3. Windows 10 comes loaded with "features" you don't want. At all. I've already mentioned the Windows store, which can't be disabled in any Win10 version except Enterprise, but the dodginess doesn't stop there. From the spyware that's baked right in, to the ads that will run on your Start menu, to the fact that you won't have any more control what updates are installed on your PC, or when, to the fact that changing your privacy setting is no defence, since Windows Update can (and will) revert some of them to non-private defaults at Redmond's whim... There are still too many problems, and Microsoft has done nothing to address them.

4. Your existing software and device drivers may not be supported in Windows 10. If you're keen to spend a few hundred dollars on a new printer and/or scanner, and replace all your existing applications with Windows 10 compliant versions, the by all means, switch... but isn't the whole point of switching now supposed to be the advertised zero cost? If switching is going to cost you anyway, you may as well do it on your own schedule.

5. Switching can "brick" your PC. It's a worst-case scenario, but there are reported cases of people who weren't able to use their PCs at all because Microsoft's GWX program failed to properly assess their systems' readiness for the "upgrade." Rolling back to Windows 7 might mean reformatting your hard drive and reinstalling your OS of choice from scratch -- hardly the "easy" 30 minute process that Microsoft is promising.
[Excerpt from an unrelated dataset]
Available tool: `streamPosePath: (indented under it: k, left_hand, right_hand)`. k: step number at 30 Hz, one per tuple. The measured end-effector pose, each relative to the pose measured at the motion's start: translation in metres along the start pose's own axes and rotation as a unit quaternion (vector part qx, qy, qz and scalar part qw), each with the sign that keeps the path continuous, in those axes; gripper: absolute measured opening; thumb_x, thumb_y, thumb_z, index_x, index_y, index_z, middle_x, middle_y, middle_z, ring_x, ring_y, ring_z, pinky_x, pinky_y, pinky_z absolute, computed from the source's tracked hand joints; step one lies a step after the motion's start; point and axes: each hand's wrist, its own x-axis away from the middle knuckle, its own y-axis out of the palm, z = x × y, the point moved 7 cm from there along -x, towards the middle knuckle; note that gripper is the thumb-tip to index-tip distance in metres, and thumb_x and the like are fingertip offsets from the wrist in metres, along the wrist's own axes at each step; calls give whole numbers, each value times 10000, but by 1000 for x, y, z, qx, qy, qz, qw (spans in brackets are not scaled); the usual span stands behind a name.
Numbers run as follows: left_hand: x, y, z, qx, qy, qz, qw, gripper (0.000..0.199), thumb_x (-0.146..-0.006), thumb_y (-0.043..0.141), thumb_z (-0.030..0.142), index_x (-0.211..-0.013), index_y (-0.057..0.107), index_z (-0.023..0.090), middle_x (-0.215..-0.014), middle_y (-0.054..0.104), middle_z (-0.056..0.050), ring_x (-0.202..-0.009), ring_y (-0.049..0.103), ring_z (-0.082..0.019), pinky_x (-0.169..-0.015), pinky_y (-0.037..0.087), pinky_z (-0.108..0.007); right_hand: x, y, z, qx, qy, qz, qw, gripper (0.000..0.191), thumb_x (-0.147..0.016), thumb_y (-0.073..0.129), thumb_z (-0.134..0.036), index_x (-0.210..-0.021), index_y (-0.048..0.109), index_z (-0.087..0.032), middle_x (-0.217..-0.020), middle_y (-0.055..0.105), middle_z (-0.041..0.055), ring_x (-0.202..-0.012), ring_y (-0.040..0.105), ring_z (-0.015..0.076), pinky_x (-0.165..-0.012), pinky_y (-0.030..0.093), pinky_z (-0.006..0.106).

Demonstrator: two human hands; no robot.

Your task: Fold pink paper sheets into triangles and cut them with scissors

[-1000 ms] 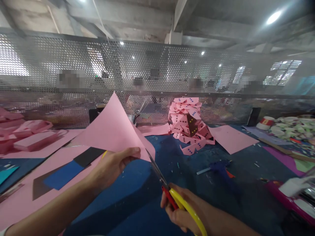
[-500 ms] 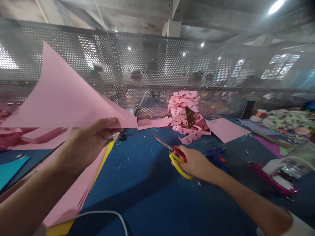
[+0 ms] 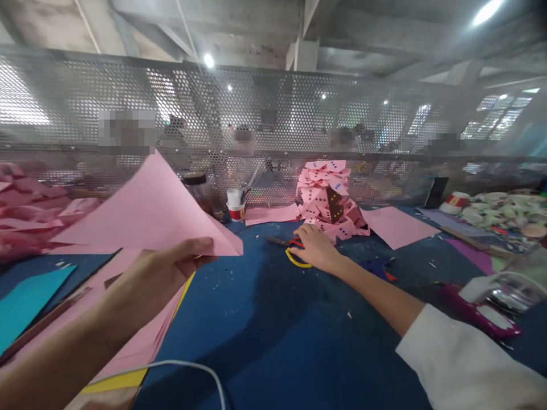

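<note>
My left hand (image 3: 182, 259) pinches a sheet of pink paper (image 3: 141, 210) by its lower right part, thumb on top. The sheet is held up above the table, bent, with one corner pointing upward. My right hand (image 3: 316, 247) is low at the blue table top, its fingers curled over the red handle of a pair of scissors (image 3: 299, 262). The yellow handle loop shows below the fingers and the blades point left. Just behind this hand stands a pile of pink paper pieces (image 3: 322, 196) printed with dots, with one dark piece among them.
Pink sheets (image 3: 145, 336) lie stacked at the left, with a teal sheet (image 3: 34, 302) beside them. A white cable (image 3: 183, 363) crosses the near edge. To the right are a magenta tool (image 3: 478, 313) and pale scraps (image 3: 491, 210). A perforated screen (image 3: 273, 125) stands behind, people beyond it.
The scissors have gone down and away from me to the table top with my right hand. My left hand has lowered the pink sheet and shifted it right.
</note>
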Motion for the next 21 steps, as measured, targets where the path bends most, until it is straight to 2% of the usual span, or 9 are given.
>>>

6. We should not reward Microsoft for their bad behaviour. Microsoft has made it really easy to take a principled stand on this one. Denying them this tiny victory, refusing to cave to pressure and change my OS simply because they're being such dicks about it all, really will cost me nothing. Seriously, if I'm still using this same PC in 2020, and find myself wanting to upgrade my Windows version, I'll happily pop for the Enterprise SKU, which is the only Win10 version that will allow me to retain all the same control over my PC that I enjoy now.

Microsoft have been absolute dicks about Windows 10, turning what started as a really smart PR move (giving us their new OS for free) into something of a PR nightmare. If there were compelling reasons to switch, or at least no compelling reasons not to switch, then I'd probably still be holding my nose and making the change, but neither of those is the case, so I'm not. And neither should you.